RMSD distribution of docked poses generated by RosettaLigand in self and cross docking
Cross docking
Cross docking studies were then performed where each trypsin fragment like inhibitor was docked into a trypsin protein structure bound with a different ligand. As in self docking, the performance of cross docking was assessed by comparing the RMSD between top ranked docking pose in non-native receptor with that of native trypsin ligand complex. The average RMSD between the best docked pose and native pose is plotted in Fig. 2. Comparative analysis of cross docking with self docking revealed that the success rate in reproducing native binding modes was reduced for cross docking. However, RosettaLigand was still able to find the native binding pose in majority of the cases with an average RMSD of <2 Å. The cross docking performance of RosettaLigand was further evaluated by checking the consistency in the docking scores produced for each ligand docked to all 14 target receptors. Figure 3 shows the distribution of RosettaLigand Interface delta scores produced by RosettaLigand for each ligand docked to 14 trypsin cocrystal structures. As seen from the Fig. 3, docking scores produced by RosettaLigand which reflect the binding free energy are quite consistent for each co-crystal ligand with respect to each target used for docking. This also shows the docking poses produced by RosettaLigand are reliable.

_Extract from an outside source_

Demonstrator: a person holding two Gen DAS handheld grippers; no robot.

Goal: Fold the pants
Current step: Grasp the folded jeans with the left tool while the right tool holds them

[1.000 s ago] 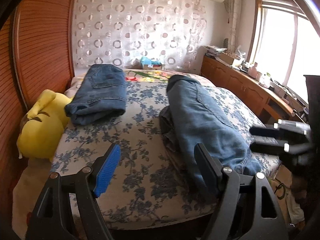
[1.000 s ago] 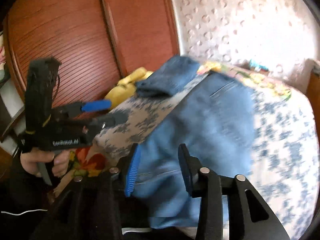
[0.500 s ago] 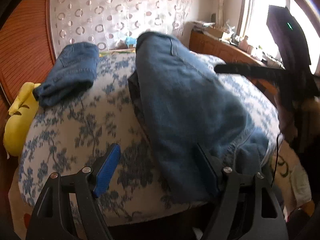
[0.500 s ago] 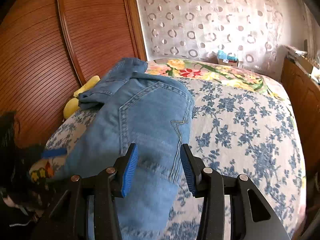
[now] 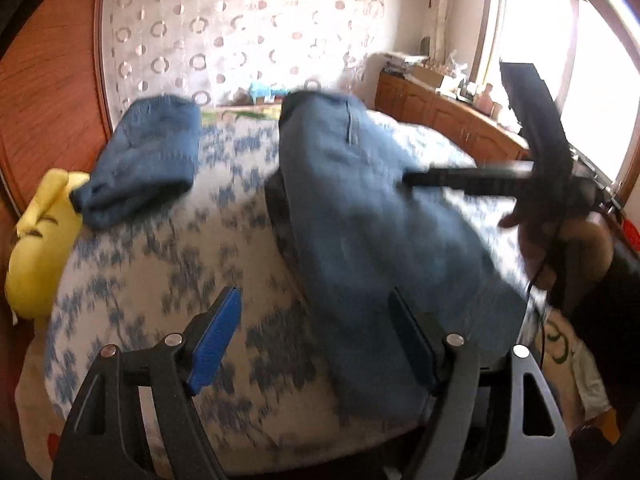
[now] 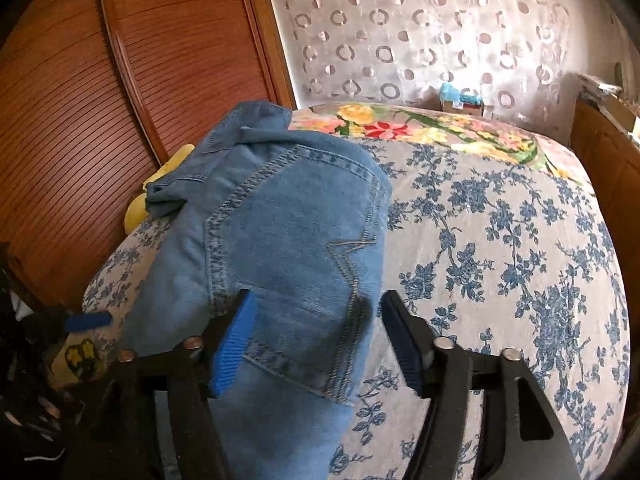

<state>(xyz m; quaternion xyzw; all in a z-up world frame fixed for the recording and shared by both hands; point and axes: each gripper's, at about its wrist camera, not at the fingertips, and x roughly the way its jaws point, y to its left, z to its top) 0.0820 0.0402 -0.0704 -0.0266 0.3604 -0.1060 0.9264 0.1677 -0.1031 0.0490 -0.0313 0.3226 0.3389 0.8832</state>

Distribution of RosettaLigand docking scores in cross docking
Docking of PDBbind set
To further evaluate the efficiency of RosettaLigand to dock fragment like ligands, a fragment test set was compiled from the PDBbind database [42, 43]. All the PDB entries in PDBbind dataset, which are not in complex with fragment like ligands were removed. Rule of three [35] for fragment likeness was used to define crystal structure ligands as fragment like. All the trypsin crystal structures were also removed from the dataset. Finally, a dataset of 148 PDB cocrystal structures bound with fragment like ligands were used to test RosettaLigand. The test set used here consists of diverse protein targets and provides broader coverage of different types of proteins bound with fragment like ligands. The distribution of RMSD values between the top ranked docking solutions and native ligand binding poses produced by RosettaLigand is given in Fig. 4. RosettaLigand demonstrated acceptable accuracy in docking fragments compiled from PDBbind database with 56.75% of fragment like ligands docked to their respective proteins with a RMSD <2 Å. Another 15% of fragment like ligands show RMSD between 2 and 3 Å.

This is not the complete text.